> Work to complete
Restate each line below word for word, skipping every picture.

> Data
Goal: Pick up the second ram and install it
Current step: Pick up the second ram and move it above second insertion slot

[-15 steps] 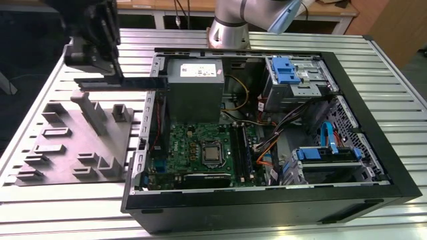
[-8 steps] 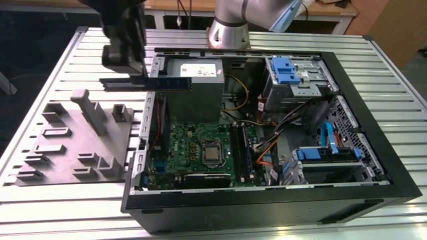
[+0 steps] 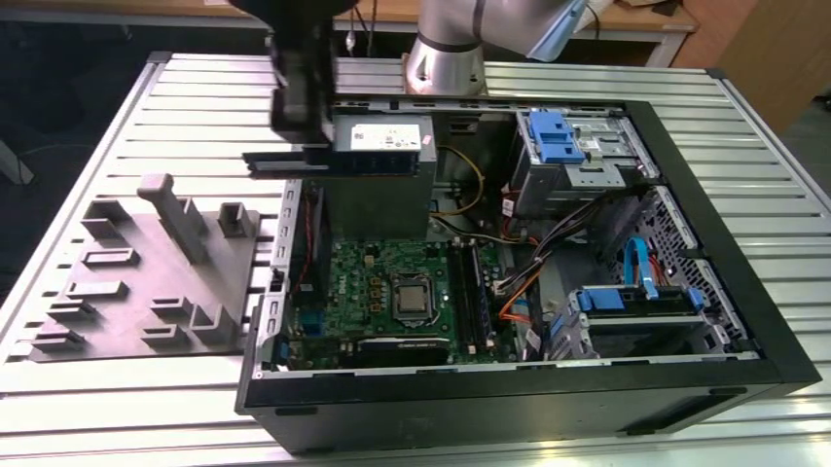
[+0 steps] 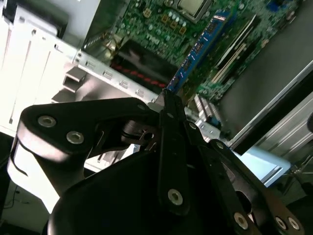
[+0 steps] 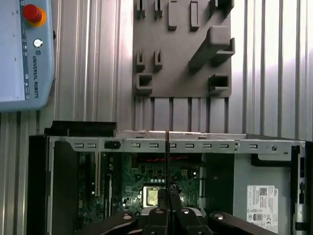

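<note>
carry step, by my reading: the gripper (image 4: 166, 98) had its jaws pinched on one end of the second ram (image 4: 198, 46). it hung over the open computer case (image 3: 520, 394), well apart from the grey tray (image 3: 130, 282) and not yet in a slot. seating it would call for its long edge squared over a free memory slot (image 3: 464, 292). the stick looked narrow, flat and blue, with small dark chips along it.
</note>
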`<act>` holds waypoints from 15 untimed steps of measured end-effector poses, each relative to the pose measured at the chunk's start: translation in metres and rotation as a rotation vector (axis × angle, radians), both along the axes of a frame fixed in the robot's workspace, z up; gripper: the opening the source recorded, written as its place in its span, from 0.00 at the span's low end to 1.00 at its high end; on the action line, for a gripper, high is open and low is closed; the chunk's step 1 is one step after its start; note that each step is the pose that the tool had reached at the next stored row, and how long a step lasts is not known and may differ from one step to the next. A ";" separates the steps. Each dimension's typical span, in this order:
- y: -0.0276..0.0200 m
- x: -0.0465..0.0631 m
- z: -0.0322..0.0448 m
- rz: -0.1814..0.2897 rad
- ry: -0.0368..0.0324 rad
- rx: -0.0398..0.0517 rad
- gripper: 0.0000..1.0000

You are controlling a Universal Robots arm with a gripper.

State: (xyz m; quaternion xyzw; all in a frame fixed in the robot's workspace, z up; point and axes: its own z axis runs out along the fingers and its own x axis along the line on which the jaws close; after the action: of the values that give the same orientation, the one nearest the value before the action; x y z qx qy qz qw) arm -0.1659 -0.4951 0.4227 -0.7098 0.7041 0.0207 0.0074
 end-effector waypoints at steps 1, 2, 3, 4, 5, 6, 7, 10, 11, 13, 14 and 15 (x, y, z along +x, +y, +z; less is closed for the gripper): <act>0.0000 0.005 -0.0001 0.000 0.0005 0.0000 0.12; 0.0000 0.009 -0.0001 0.000 0.0010 0.0000 0.12; 0.0000 0.014 -0.0002 0.000 0.0015 -0.0001 0.12; 0.0000 0.018 -0.0002 0.000 0.0020 0.0000 0.12; 0.0000 0.023 -0.0003 0.000 0.0026 -0.0001 0.12; 0.0000 0.027 -0.0005 0.000 0.0030 0.0000 0.12; 0.0000 0.032 -0.0006 0.000 0.0037 -0.0001 0.12; 0.0000 0.044 -0.0011 0.000 0.0051 -0.0001 0.12; 0.0000 0.046 -0.0015 0.000 0.0053 -0.0001 0.12; 0.0000 0.051 -0.0031 0.000 0.0057 -0.0001 0.12; 0.0000 0.054 -0.0050 0.000 0.0060 0.0001 0.12; 0.0000 0.055 -0.0068 0.000 0.0063 0.0001 0.12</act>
State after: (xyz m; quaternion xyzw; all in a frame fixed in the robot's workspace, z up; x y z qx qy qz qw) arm -0.1108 -0.4951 0.4159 -0.7097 0.7041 0.0230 0.0052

> Final answer
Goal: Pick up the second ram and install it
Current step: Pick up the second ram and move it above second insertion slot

[-15 steps] 
[-8 steps] 
[+0 steps] 
[+0 steps] 
[+0 steps] 

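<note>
carry step, by my reading: the gripper (image 4: 166, 98) had its jaws pinched on one end of the second ram (image 4: 198, 46). it hung over the open computer case (image 3: 520, 394), well apart from the grey tray (image 3: 130, 282) and not yet in a slot. seating it would call for its long edge squared over a free memory slot (image 3: 464, 292). the stick looked narrow, flat and blue, with small dark chips along it.
</note>
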`<act>` holds waypoints from 15 untimed steps of measured end-effector poses, each relative to the pose measured at the chunk's start: translation in metres and rotation as a rotation vector (axis × angle, radians), both along the axes of a frame fixed in the robot's workspace, z up; gripper: the opening the source recorded, written as its place in its span, from 0.00 at the span's low end to 1.00 at its high end; on the action line, for a gripper, high is open and low is closed; the chunk's step 1 is one step after its start; note that each step is the pose that the tool had reached at the next stored row, and how long a step lasts is not known and may differ from one step to the next. A ";" separates the steps. Each dimension's typical span, in this order:
- y: -0.0276..0.0200 m
- x: -0.0465..0.0631 m
- z: -0.0322..0.0448 m
- rz: -0.1814..0.2897 rad
- ry: -0.0368..0.0324 rad
- rx: -0.0398..0.0517 rad
- gripper: 0.0000..1.0000

You are controlling a Universal Robots arm with a gripper.

State: (xyz m; quaternion xyzw; all in a frame fixed in the robot's workspace, z up; point and axes: its own z axis runs out along the fingers and its own x axis along the line on which the jaws close; after the action: of the values that give the same orientation, the one nearest the value before the action; x y z qx qy qz qw) arm -0.1659 -0.4951 0.4227 -0.7098 0.7041 0.0207 0.0074
 end-effector waypoints at steps 1, 2, 3, 4, 5, 6, 7, 10, 11, 13, 14 and 15 (x, y, z along +x, +y, +z; less is closed for the gripper): <act>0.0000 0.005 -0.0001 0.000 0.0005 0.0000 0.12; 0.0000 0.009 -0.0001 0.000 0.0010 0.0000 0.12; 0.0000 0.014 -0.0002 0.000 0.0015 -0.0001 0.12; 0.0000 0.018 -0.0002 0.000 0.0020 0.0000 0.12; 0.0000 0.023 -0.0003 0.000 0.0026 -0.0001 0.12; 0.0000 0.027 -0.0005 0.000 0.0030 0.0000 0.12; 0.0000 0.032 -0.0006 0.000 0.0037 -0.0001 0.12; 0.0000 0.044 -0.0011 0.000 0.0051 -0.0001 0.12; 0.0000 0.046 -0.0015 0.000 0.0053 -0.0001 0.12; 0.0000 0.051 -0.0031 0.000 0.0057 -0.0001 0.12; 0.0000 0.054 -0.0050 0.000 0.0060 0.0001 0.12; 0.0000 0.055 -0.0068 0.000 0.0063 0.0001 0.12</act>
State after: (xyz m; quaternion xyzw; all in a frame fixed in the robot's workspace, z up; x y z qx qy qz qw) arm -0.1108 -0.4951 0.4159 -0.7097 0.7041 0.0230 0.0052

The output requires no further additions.